One of the first uses of computers in many physics classes decades ago was to graph data using Excel. This innovation prompted lengthy discussions among physics teachers at meetings and conferences about the trade-offs of having students use this aid rather than graphing by hand. Excel could make graphing so easy, but the students could lose the skill of creating axes, legends, and interacting with their data.

I have found these types of discussions distinctly lacking as we move more classroom activities onto the digital world. I want to call attention to the often overlooked trade offs between efficiency and quality of information that occur when classroom tasks are handled electronically. While the examples I present  are from my world of physics teaching, I have seen similar ones in my high school as we have moved through a 1-to-1 iPad initiative.

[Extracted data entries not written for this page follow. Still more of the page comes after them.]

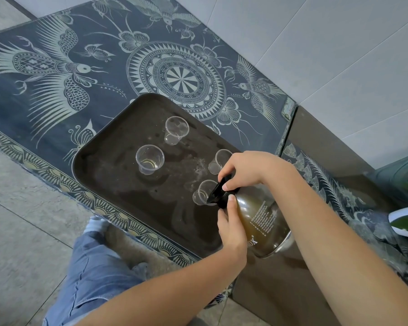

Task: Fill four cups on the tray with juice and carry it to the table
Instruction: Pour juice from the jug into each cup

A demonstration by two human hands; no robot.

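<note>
The carafe (262,222) lies tilted, its spout pointing left over the nearest cup (204,192); the right hand (245,169) clasps its top and the left hand (231,231) grips its neck.

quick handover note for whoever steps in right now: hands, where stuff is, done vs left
Left hand grips the body of the tilted glass carafe of brown juice; right hand grips its black lid.
It tips over the nearest clear plastic cup on the dark brown tray.
Done: left cup holds a little juice.
Left: far cup and right cup look empty; fill all four, carry the tray.
</note>
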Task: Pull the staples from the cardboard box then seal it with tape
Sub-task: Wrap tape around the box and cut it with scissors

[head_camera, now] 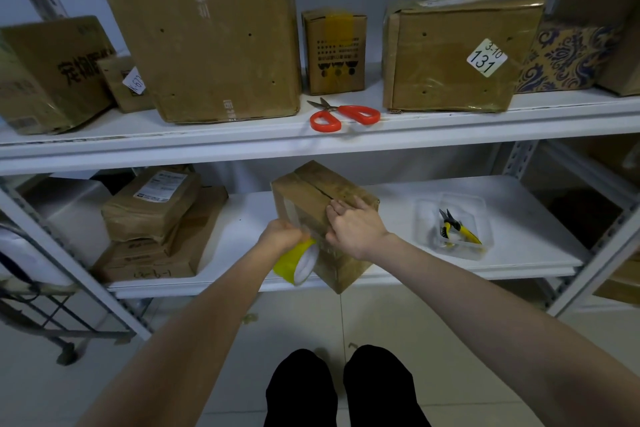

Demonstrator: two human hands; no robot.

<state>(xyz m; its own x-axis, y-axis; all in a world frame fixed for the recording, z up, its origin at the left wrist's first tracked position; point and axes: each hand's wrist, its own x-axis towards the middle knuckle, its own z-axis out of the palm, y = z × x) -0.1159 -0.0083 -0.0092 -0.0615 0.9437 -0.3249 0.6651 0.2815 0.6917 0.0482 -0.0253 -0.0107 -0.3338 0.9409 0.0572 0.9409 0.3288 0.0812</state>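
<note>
A brown cardboard box (313, 191) stands on the lower white shelf (391, 267), its near corner over the shelf's front edge. Its top flaps meet in a seam. My left hand (282, 236) grips a yellow roll of tape (296, 262) against the box's near left face. Clear tape stretches from the roll over that face. My right hand (356, 224) presses on the box's near top edge with its fingers bent over the seam. Yellow-handled pliers (457, 227) lie in a clear plastic tray (453, 225) to the right.
Red-handled scissors (343, 114) lie on the upper shelf (242, 144) among several cardboard boxes. Stacked parcels (156, 225) sit at the lower shelf's left. A metal upright (588, 270) frames the right side. My feet stand on the tiled floor below.
</note>
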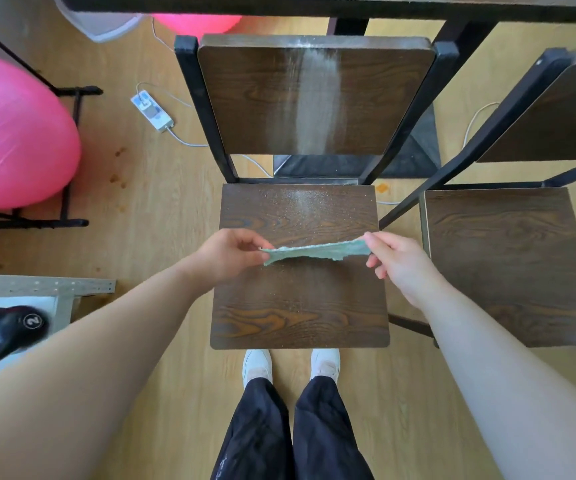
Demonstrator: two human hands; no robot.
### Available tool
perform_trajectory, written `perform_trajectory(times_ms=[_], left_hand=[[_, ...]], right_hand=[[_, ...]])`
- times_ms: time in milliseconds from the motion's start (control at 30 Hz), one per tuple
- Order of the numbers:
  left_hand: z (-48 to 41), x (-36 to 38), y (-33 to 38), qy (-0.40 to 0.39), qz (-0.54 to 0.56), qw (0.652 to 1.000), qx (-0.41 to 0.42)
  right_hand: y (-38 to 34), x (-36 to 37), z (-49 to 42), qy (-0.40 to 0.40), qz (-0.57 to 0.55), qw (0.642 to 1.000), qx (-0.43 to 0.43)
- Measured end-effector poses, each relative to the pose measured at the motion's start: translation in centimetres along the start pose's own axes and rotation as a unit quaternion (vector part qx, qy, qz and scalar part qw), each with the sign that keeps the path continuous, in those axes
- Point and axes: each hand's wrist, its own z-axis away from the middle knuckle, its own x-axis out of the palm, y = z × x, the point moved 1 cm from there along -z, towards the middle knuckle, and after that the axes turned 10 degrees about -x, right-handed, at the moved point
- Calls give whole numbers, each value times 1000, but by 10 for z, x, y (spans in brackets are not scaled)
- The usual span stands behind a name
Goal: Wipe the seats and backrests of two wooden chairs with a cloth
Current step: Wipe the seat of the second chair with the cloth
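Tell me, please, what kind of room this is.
Probably a room in a home, used also for exercise: the middle chair and the right chair stand at a dark table; a pink exercise ball and a kettlebell are nearby.

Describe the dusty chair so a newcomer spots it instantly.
By the dark table stand two dark wooden chairs with black metal frames. It is the centre one, ahead of the white shoes. Unlike its right neighbour, white dust streaks its backrest and seat.
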Motion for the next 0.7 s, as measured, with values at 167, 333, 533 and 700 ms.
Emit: perform_trajectory(times_ms=[167, 333, 533, 700], left_hand=[[33, -18, 20, -24, 4, 1000, 15], [61, -32, 36, -57, 58, 996, 34], [48, -30, 27, -151, 180, 972, 5], [-11, -17, 8, -91, 133, 986, -27]], right_hand=[[-38, -18, 20, 2, 15, 1000, -16], [-64, -31, 39, -3, -8, 1000, -26], [-53, -25, 28, -28, -134, 991, 3], [-10, 3, -25, -44, -82, 995, 24]])
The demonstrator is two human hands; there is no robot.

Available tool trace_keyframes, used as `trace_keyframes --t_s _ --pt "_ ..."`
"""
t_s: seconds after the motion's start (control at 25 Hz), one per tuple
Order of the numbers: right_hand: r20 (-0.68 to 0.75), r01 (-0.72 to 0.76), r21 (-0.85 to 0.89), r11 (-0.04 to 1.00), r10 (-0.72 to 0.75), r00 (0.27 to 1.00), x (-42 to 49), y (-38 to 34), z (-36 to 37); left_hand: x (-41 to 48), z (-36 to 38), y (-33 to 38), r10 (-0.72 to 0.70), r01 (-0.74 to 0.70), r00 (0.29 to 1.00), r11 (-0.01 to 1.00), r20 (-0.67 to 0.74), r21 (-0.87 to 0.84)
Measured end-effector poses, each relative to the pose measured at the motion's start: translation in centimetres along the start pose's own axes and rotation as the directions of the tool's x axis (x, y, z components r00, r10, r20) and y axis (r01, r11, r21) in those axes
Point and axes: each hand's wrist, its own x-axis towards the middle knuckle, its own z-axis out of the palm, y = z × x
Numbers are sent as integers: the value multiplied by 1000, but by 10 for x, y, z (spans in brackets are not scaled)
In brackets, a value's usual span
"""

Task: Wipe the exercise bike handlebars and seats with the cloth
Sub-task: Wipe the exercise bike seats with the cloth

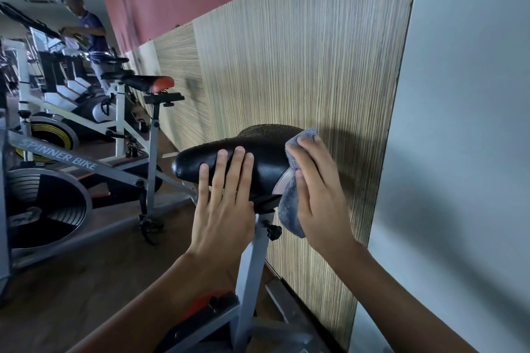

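Note:
A black bike seat with water drops on top sits on a grey post in the middle of the view. My left hand lies flat against the seat's near side, fingers straight and spread. My right hand holds a grey-blue cloth against the wide rear end of the seat, fingers over the top edge and thumb on the side. Part of the cloth hangs down below the seat.
A wood-grain wall panel stands right behind the seat. To the left is a grey spinner bike with a flywheel, and beyond it another bike with a black-and-red seat. A person stands at far bikes.

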Motion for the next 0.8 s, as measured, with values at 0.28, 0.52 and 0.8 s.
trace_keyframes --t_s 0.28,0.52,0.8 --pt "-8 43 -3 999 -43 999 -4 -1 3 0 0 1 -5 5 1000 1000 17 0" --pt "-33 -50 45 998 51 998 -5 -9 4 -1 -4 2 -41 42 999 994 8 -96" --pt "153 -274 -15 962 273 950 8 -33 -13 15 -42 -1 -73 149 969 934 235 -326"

Physics classes are inherently hands on. We drop marbles and roll balls down inclines, usually with stop watches in our hands. Computer simulations and digital data collection for laboratory experiments are replacing those stop watches. Computers allow students to collect more and cleaner data than ever before. Calculations are done internally and instantly displayed graphically. Patterns are easier to discern. Multiple trials are accomplished with a click.

However, that simple click masks information about the data collection and processing. It hides the messy experimental and mathematical work that is the basis for the patterns. My students believe that any graph on the screen must be an accurate representation of a ball in motion, even the wildly inaccurate ones caused by ball being nowhere near the digital sensor. It is so easy for students to lose sight of the actual physical world as they analyze those pretty digital graphs.

My early experiences with an internet-based homework service were more positive than turning in paper homework. Particularly with difficult problems,  paper homework tends to be more of a “I didn’t understand this but at least I got something to turn in” type of experience. Internet-based homework gives students a particular number of attempts so they keep trying a problem until they get it right. I could give my students challenging work and their grades would not suffer terribly because they could keep working until they got it right. Because my homework service does not have a sophisticated “help” function, students would come to me for aid. They gained a deeper understanding as we talked and I gained valuable formative assessment feedback.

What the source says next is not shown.